In 2010 this 70 million-year old Tyrannosaurus bataar skeleton was smuggled out of the Gobi Desert in Mongolia to the U.S. in pieces and auctioned for over $1 million.  The Feds caught the Florida fossils dealer and sent the bones back to Mongolia, which will become the centerpiece for a new dinosaur museum.

All the above leads to the current crisis of what museums throughout the world are doing about artifacts stolen from Egypt and other areas of the world, and when they will be returned.  According to a report commissioned by President Emmanuel Macron, 90% of African cultural property resides in European museums.

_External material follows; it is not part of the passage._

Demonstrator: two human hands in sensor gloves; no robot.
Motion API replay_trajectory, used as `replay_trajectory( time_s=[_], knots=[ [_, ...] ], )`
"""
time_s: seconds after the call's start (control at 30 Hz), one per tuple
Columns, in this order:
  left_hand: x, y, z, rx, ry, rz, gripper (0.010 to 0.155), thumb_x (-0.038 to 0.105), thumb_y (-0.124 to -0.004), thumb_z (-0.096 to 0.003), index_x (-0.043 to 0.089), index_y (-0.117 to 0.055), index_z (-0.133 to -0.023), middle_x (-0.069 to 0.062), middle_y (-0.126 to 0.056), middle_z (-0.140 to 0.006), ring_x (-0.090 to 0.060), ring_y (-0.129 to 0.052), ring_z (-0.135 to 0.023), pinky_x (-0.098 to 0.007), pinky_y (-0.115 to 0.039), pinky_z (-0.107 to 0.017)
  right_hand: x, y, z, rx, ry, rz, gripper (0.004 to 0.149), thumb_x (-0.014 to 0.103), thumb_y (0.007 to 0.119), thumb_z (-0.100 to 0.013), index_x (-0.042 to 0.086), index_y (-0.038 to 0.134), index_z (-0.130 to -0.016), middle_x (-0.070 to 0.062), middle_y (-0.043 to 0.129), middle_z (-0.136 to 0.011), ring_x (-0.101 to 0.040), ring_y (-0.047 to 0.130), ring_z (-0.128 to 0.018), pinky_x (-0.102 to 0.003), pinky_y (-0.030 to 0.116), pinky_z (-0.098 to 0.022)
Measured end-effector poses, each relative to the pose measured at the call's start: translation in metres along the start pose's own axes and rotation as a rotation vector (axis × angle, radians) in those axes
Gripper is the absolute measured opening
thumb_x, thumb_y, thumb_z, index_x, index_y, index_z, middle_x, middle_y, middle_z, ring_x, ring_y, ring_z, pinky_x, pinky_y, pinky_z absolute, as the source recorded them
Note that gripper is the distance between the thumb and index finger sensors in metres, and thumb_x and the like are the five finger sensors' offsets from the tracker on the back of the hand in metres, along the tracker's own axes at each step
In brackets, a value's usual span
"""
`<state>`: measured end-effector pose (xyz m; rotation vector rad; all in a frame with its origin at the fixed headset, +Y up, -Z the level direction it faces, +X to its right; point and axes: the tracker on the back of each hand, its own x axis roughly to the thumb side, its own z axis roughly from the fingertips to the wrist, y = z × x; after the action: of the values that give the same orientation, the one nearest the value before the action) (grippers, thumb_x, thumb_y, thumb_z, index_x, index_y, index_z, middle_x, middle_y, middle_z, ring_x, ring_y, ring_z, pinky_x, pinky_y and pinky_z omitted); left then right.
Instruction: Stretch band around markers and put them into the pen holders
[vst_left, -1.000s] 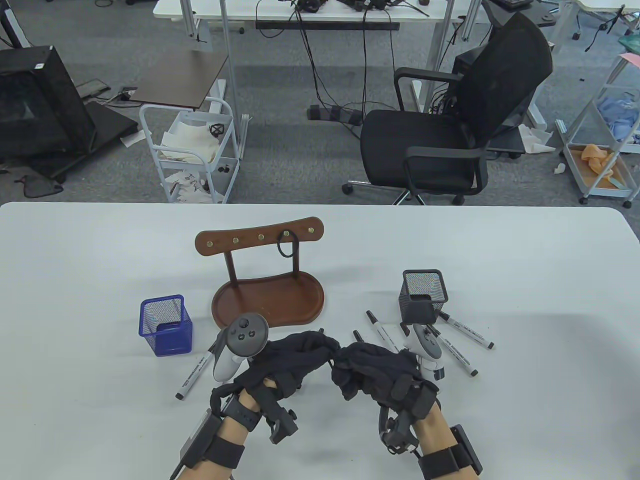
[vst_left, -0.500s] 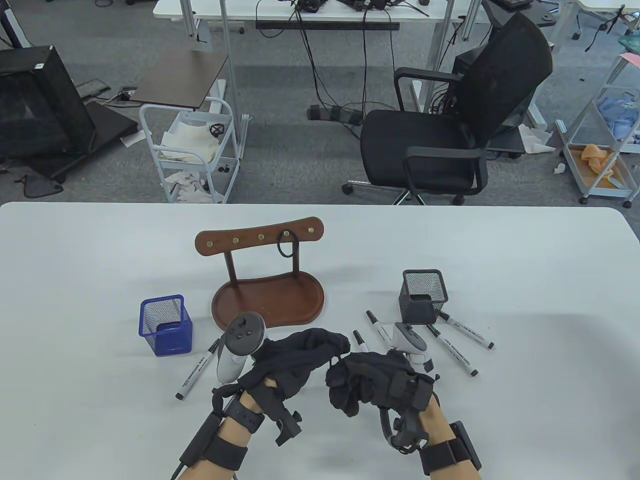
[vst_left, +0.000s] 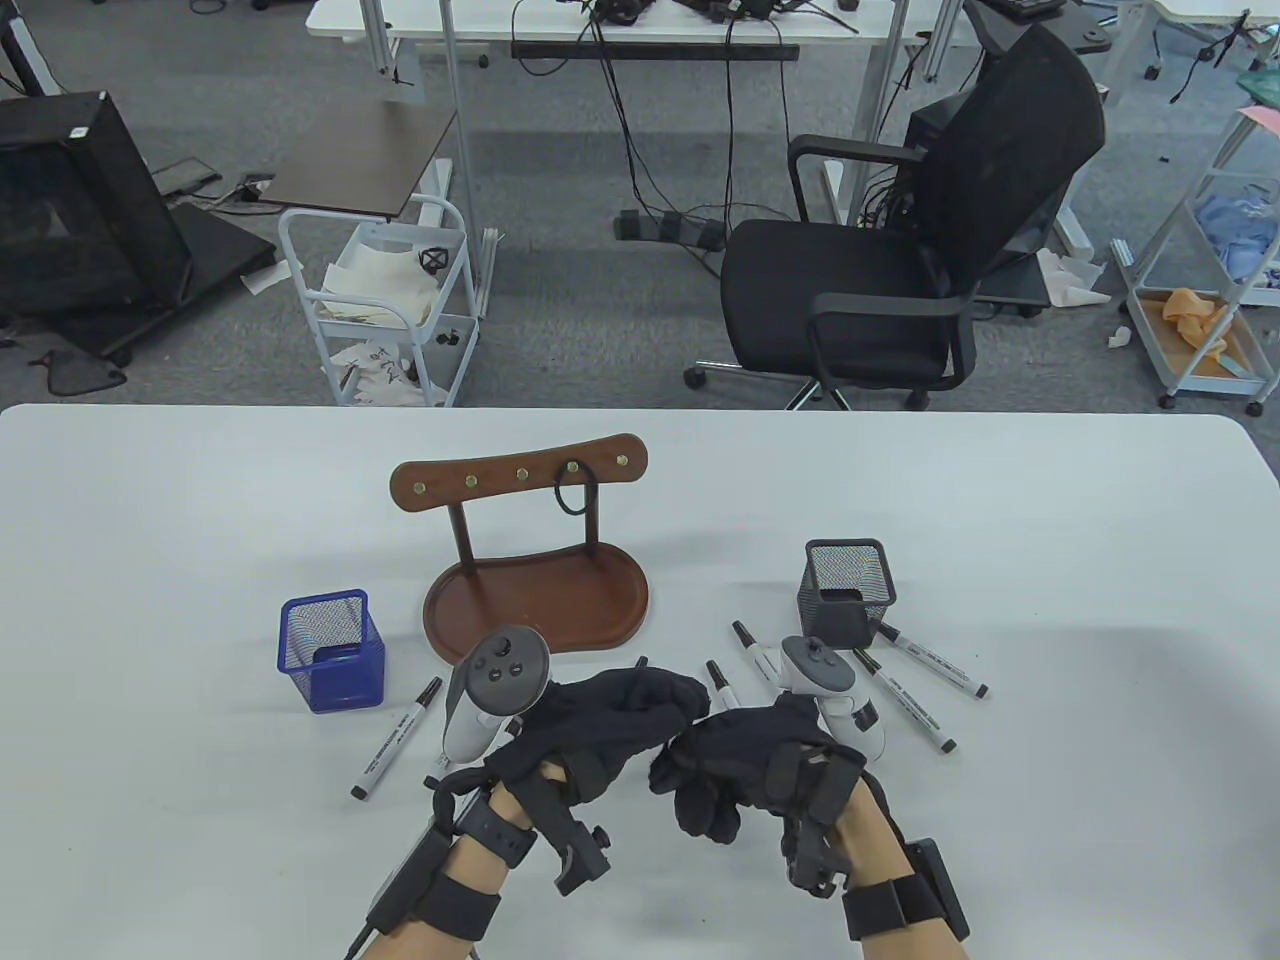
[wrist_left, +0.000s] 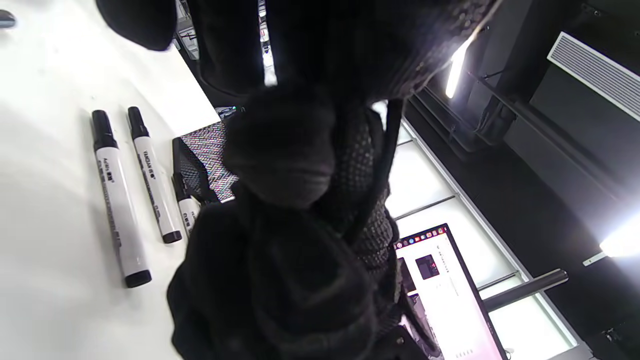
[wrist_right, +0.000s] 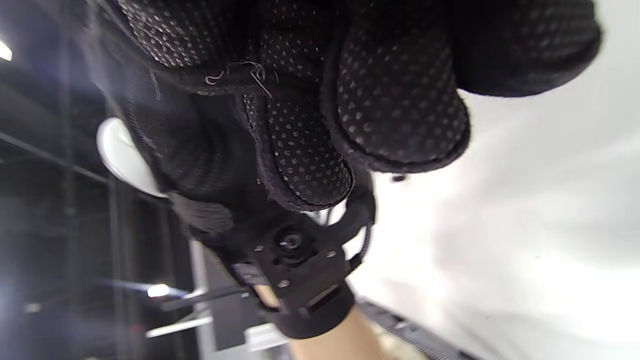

Mighty museums such as the Metropolitan in New York, the Getty, the Louvre, the British Museum and the Humboldt Forum in Berlin have locked up the precious legacy of other lands taken in wars of aggression or by theft or duplicity. They have refused demands to return them although many were taken by colonial armies in the course of what would now be regarded as crimes against humanity. They argue that they are entitled to keep "the spoils of war" -- although that doctrine is now rejected by international law -- or else rely on that school playground philosophy of "finders' keepers" no matter how unconscionable the finding.

How much is all the above to be returned worth?  Priceless.  For example, just the Queen's Crown Jewels with Kohinoor Diamond is said to be valued between $10 billion and $12 billion.

Another British Museum artifact is the Rosetta Stone, which was stolen by the French from Egypt, then confiscated by the British after defeating Napoleon, ending up in the British Museum in 1802.  How can you calculate the worth of something like this created in 197 BC, so steeped in history, never to be sold?  And perhaps never to be returned.